#### Activity
All lines in the entries below that hold "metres" make up the answer.
-- Input data follows --
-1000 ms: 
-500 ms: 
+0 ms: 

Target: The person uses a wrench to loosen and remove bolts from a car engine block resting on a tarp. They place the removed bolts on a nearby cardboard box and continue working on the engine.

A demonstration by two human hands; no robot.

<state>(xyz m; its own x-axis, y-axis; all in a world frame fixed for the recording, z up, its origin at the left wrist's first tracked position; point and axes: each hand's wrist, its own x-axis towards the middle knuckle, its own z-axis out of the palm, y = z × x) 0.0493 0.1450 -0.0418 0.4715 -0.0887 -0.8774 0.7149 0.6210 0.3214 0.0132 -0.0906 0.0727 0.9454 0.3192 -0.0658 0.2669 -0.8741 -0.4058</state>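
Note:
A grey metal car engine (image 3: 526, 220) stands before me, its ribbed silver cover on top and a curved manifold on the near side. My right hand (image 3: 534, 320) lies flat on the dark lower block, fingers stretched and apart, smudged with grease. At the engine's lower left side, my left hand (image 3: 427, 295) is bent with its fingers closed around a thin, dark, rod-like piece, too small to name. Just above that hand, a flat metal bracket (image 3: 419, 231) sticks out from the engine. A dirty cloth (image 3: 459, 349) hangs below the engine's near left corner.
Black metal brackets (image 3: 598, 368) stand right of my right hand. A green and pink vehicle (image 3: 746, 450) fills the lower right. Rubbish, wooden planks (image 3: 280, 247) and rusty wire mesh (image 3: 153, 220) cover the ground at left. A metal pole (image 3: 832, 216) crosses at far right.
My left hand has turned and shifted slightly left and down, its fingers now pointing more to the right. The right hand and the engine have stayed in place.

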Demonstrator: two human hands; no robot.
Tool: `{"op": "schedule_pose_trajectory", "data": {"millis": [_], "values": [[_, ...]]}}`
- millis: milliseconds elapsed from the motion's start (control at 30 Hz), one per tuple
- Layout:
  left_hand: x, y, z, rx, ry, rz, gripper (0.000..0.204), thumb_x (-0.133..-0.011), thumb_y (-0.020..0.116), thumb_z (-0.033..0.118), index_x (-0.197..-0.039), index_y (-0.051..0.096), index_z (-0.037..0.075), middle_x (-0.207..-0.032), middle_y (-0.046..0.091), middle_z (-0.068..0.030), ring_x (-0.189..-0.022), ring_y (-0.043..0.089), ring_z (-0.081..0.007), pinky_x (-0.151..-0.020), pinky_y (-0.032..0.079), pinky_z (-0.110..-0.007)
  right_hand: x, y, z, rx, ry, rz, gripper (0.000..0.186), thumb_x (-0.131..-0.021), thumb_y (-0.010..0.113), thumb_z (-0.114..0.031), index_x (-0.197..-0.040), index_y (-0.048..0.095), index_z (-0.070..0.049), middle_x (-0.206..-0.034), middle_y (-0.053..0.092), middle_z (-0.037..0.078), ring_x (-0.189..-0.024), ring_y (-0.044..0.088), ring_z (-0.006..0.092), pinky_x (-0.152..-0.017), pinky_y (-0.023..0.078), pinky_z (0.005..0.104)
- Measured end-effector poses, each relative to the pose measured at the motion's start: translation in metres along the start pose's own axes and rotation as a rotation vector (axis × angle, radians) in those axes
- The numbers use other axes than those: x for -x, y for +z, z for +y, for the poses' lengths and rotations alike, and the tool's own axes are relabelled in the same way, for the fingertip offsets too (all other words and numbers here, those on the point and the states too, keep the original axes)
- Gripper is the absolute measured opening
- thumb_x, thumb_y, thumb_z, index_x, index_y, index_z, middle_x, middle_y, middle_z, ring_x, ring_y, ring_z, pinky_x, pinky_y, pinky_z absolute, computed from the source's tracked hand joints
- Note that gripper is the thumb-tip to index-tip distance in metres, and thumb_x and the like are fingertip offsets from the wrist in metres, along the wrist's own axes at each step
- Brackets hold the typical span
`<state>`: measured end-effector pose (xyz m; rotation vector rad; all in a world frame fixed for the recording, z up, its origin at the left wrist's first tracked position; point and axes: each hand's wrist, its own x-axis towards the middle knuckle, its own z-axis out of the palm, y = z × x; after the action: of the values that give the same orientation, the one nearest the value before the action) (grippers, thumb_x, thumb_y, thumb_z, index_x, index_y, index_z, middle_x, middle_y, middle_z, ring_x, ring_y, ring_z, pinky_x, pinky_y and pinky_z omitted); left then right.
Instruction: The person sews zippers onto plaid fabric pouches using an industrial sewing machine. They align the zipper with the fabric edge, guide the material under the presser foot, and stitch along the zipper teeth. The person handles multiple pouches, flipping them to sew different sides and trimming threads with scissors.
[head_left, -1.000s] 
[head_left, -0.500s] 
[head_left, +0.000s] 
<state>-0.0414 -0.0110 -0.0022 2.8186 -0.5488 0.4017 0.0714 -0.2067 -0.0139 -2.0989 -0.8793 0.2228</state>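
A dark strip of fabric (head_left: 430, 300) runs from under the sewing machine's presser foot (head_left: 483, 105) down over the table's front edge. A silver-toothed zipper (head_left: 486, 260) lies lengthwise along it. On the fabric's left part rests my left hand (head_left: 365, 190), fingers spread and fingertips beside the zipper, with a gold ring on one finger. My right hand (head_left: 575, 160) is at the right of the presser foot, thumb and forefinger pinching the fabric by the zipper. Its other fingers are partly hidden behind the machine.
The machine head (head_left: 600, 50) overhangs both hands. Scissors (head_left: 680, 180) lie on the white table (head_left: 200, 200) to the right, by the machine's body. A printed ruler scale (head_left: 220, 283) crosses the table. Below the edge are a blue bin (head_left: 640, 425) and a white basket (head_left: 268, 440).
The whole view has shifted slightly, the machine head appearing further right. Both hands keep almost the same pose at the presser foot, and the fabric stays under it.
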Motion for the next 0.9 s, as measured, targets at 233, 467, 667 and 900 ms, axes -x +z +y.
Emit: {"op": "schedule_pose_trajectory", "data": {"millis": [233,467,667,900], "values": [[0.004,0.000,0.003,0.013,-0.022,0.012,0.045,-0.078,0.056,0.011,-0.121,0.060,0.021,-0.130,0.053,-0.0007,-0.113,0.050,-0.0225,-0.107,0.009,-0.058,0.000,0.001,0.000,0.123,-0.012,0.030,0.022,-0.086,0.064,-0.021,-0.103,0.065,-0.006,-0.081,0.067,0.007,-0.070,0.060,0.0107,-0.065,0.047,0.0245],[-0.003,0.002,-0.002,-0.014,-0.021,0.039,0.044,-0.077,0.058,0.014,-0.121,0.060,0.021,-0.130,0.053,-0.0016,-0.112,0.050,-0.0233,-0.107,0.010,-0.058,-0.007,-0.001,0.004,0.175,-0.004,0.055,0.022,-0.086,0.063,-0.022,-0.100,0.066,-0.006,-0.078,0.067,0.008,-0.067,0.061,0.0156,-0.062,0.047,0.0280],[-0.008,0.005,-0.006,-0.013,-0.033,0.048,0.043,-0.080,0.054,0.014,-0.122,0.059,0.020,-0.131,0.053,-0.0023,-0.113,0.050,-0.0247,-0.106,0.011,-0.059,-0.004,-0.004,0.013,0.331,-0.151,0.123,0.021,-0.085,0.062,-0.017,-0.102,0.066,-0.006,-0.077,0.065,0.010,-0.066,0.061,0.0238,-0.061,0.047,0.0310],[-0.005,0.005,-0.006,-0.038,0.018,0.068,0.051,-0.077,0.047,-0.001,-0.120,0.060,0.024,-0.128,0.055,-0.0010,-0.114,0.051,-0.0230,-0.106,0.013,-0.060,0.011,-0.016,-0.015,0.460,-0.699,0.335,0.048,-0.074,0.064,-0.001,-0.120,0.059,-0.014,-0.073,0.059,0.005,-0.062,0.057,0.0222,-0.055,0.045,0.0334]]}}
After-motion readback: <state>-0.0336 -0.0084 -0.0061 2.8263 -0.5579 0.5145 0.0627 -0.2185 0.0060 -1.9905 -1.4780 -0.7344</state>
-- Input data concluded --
#### Task response
- Measured end-effector poses, each relative to the pose measured at the motion's start: translation in metres along the start pose's own axes and rotation as a rotation vector (axis × angle, radians) in those axes
- Note that gripper is the thumb-tip to index-tip distance in metres, and thumb_x and the like are fingertip offsets from the wrist in metres, along the wrist's own axes at each step

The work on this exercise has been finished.